Грешница и кающаяся. Часть II - Борн Георг Фюльборн 20 стр.


Дочь его теперь на свободе, и нет никакой надобности преследовать своих врагов. Самый опасный из них находится в его власти, но, к вящей досаде Сандока, князь не хотел воспользоваться этим преимуществом.

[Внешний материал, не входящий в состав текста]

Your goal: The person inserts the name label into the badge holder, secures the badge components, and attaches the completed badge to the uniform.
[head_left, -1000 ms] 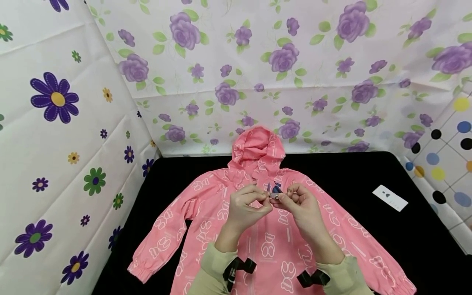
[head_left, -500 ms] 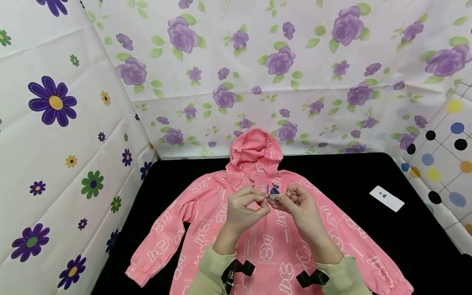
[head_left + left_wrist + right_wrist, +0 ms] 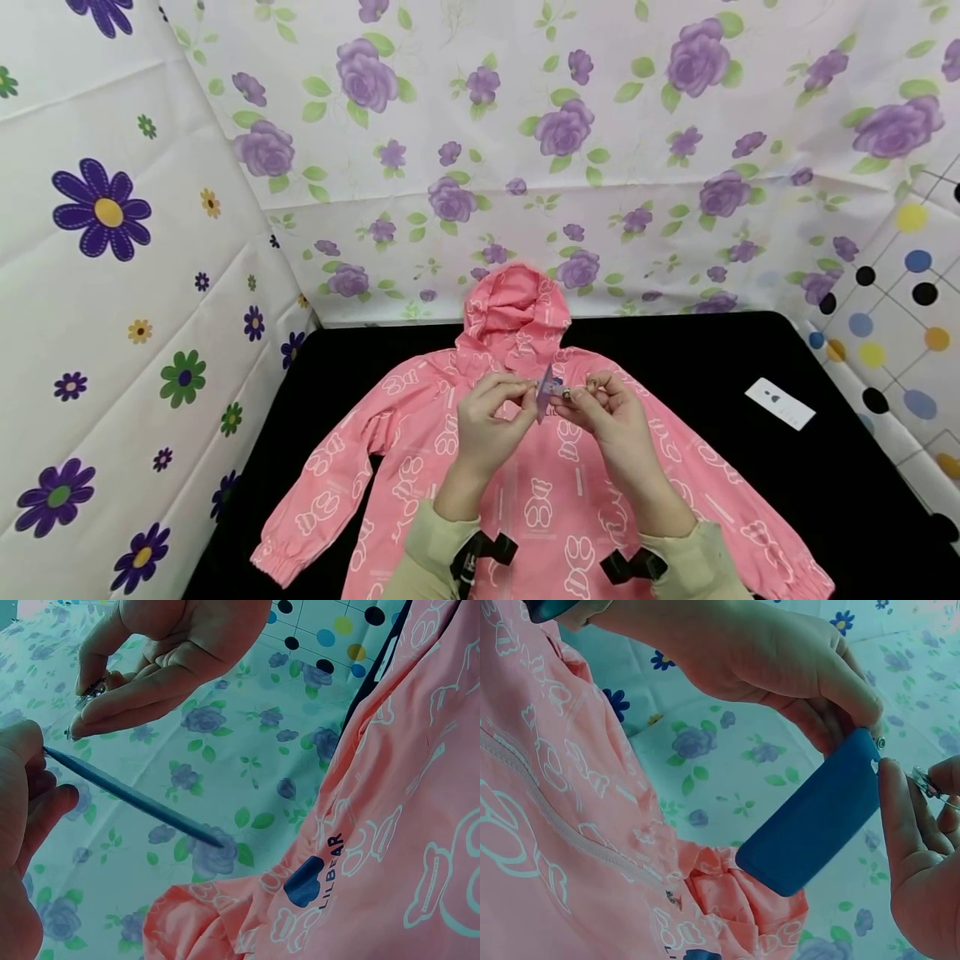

Когда через несколько часов Мартин возвратился в удобном экипаже, Эбергард, бережно уложив на сиденье Маргариту, велел негру освободить барона. Шлеве молча принял это неожиданное избавление, а Сандок не на шутку рассердился на князя, но, конечно, не подал виду. Мартин тоже неодобрительно покачал головой, но возражать не посмел; он видел, что господин его счастлив, обретя дочь, и торопится в Париж, а задерживать далее Шлеве означало лишь подвергать себя неудобствам. Кроме того господин Эбергард намеревается как можно скорее выехать в Монте-Веро, и тогда господин барон сможет делать все, что ему заблагорассудится.

Путешествие до границы было трудным. Маргарита пришла в себя и взор ее прояснился, но дорожные неудобства причиняли ей такие страдания, что путешественники вынуждены были каждую ночь останавливаться и только днем наверстывали упущенное.

Эбергард ни на минуту не отлучался от дочери.

Видно было, что душа ее испытала ужасные потрясения; порой казалось, что она даже лишилась рассудка. Она бредила, и сердце отца обливалось кровью.

Среди прочих видений одно особенно терзало ее воображение.

- Видите?! - вскрикивала она с закрытыми глазами, и дыхание ее прерывалось.- Видите… они мертвые… оба мертвые… я их убила! Они умерли в снегу!… О горе! Только одного из них я могу согреть на своей груди… другого уже нет… отдайте мне его! Сжальтесь надо мной, его украли. Верните мне его, иначе я умру от горя!… Они преследуют меня… видите, вот идут солдаты? Они меня ищут, потому что я… в зимнюю ночь… убила своего ребенка! О ужас! Дальше, дальше… что за пытка!… Дитя мое… моя дитя!…

- Маргарита,- увещевал Эбергард несчастную страдалицу,- приди в себя, дочь моя, с тобой рядом твой отец, он заботливо охраняет тебя!

- Да-да… это отлично! - говорила она со вздохом.- Это очень хорошо, охраняйте меня.- И тут же - новый бред: - Ты можешь не охранять меня, они и тебя погубят! Они нашли моего ребенка… на дороге… мертвого… замерзшего зимней ночью… Они меня ищут… Вот он передо мной, мой ангелочек, бледный и мертвый…

Эбергард не мог не признаться себе, что в этих картинках должна быть большая доля правды, и он содрогнулся…

Но вдруг он вспомнил клятву, данную им Маргарите после ее спасения, и воскликнул:

- Дочь моя, повторяю: что бы ни случилось, ты не услышишь от меня ни слова упрека, не увидишь ни одного косого взгляда! Движимый любовью, я наставлю тебя на истинный путь и постараюсь все примирить, все искупить!

И, тем не менее, слова, произносимые Маргаритой в бреду, были ужасны. Если ее бред хотя бы частично основывался на действительных событиях, то о примирении не могло быть и речи, и жизнь его и дочери погрузится в вечный мрак и горе.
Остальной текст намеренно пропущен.